La manipolazione delle menti parte sempre da quella del linguaggio

Lo capì nel 1933 Victor Klemperer, filologo tedesco: perseguitato dai nazisti in quanto ebreo, annotò in un diario tutti gli stravolgimenti operati dalla neo-lingua nazista per soffocare il pensiero alternativo. Ma i suoi appunti hanno molto da insegnare ancor oggi. Ecco perché...

La manipolazione delle menti parte sempre da quella del linguaggio

Quando si pensa alla Germania nel periodo del Terzo Reich, è impossibile non chiedersi come abbia fatto un Paese di 80 milioni di abitanti, oltretutto tecnologicamente molto avanzato, a cadere in mano a un partito inizialmente minoritario che finì per trascinare in guerra il mondo intero.

Senza dubbio hanno avuto un ruolo la debolezza della Repubblica di Weimar, la voglia di rivincita per l’umiliazione patita alla fine della Prima Guerra Mondiale e gli esorbitanti danni di guerra da pagare, ma c’è dell’altro. Una volta preso il potere, uno dei primi provvedimenti del partito nazionalsocialista fu l’edificazione di un potente apparato propagandistico, grazie al quale la costruzione del consenso andava di pari passo con la repressione delle voci contrarie.

A darne testimonianza fu il filologo Victor Klemperer, che assistette all’evoluzione della Germania in Stato totalitario, fino allo scoppio della Seconda guerra mondiale.

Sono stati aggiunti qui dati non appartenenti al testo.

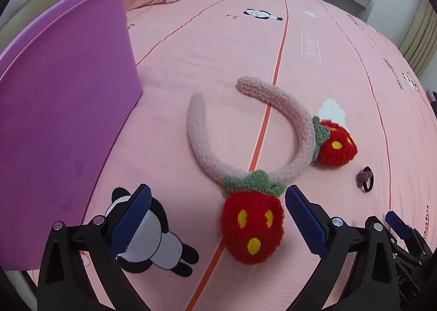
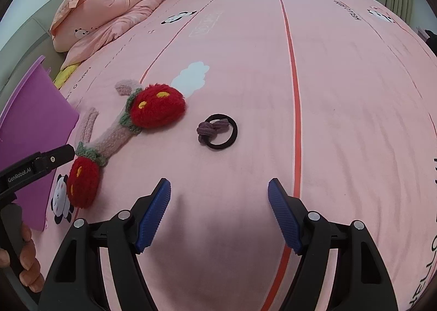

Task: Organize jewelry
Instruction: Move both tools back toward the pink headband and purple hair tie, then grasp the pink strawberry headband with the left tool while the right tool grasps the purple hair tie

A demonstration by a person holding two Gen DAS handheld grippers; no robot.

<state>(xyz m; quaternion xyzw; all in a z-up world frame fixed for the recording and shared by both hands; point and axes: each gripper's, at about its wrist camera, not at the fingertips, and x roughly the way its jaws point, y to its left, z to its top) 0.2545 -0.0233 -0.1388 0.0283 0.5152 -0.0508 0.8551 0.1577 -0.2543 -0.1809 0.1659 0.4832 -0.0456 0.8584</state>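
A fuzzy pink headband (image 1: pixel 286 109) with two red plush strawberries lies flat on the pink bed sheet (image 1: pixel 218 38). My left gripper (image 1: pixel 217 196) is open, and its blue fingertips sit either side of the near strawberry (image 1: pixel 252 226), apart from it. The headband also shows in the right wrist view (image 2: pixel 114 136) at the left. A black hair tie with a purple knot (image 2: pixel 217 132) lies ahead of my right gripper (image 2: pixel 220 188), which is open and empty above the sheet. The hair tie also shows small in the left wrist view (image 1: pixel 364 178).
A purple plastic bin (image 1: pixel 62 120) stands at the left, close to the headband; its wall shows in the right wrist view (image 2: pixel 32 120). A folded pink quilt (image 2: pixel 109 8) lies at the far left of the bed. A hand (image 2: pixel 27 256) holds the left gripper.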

Professore universitario di francese a Dresda, Klemperer perse il posto, la casa e persino l’automobile a causa delle sue origini ebraiche, benché fosse battezzato e sposato con una donna non ebrea.

Miracolosamente, Klemperer riuscì a scampare sia alla deportazione che al tragico bombardamento di Dresda, che distrusse anche la “Casa degli Ebrei”, dove abitava.

Intuendo che l’indottrinamento delle masse passava per la manipolazione del linguaggio, per ben 12 anni Klemperer tenne un diario(in codice, perché clandestino) dove annotava caso per caso la sistematica “nazificazione” del tedesco.

Infatti, il mezzo di propaganda più efficace del sistema hitleriano non erano i monologhi di Hitler e Goebbels, che pure venivano portati da radio e giornali in ogni casa; ma le singole parole, le locuzioni, la forma delle frasi ripetute milioni di volte, imposte a forza alla massa e da questa accettate meccanicamente e inconsciamente.

Klemperer lo sintetizza citando il poeta Friedrich Schiller: “La lingua colta che crea e pensa per te”. “Ma la lingua – aggiunge l’autore – non si limita a creare e pensare per me: dirige anche il mio sentire, indirizza tutto il mio essere spirituale quanto più naturalmente, più inconsciamente mi abbandono a lei”. E quindi è naturale che la povertà di linguaggio corrisponda a quella delle idee. In questo modo, un vuoto concettuale venga fatalmente riempito da qualcos’altro, cioè da “parole d’ordine”, che non lasciano spazio né alla discussione né alla riflessione, anzi: sono espressioni accomunate dal timore del pensiero difforme, se non dall’odio per il ragionamento. Ne sono un esempio termini usatissime dai media di oggi, come “no mask”, “fascista”, “razzista”, “negazionista” o anche il recentissimo “sorci”, ormai slegate dal loro significato originario per diventare “conversation stoppers”, parole che servono solo a troncare una discussione.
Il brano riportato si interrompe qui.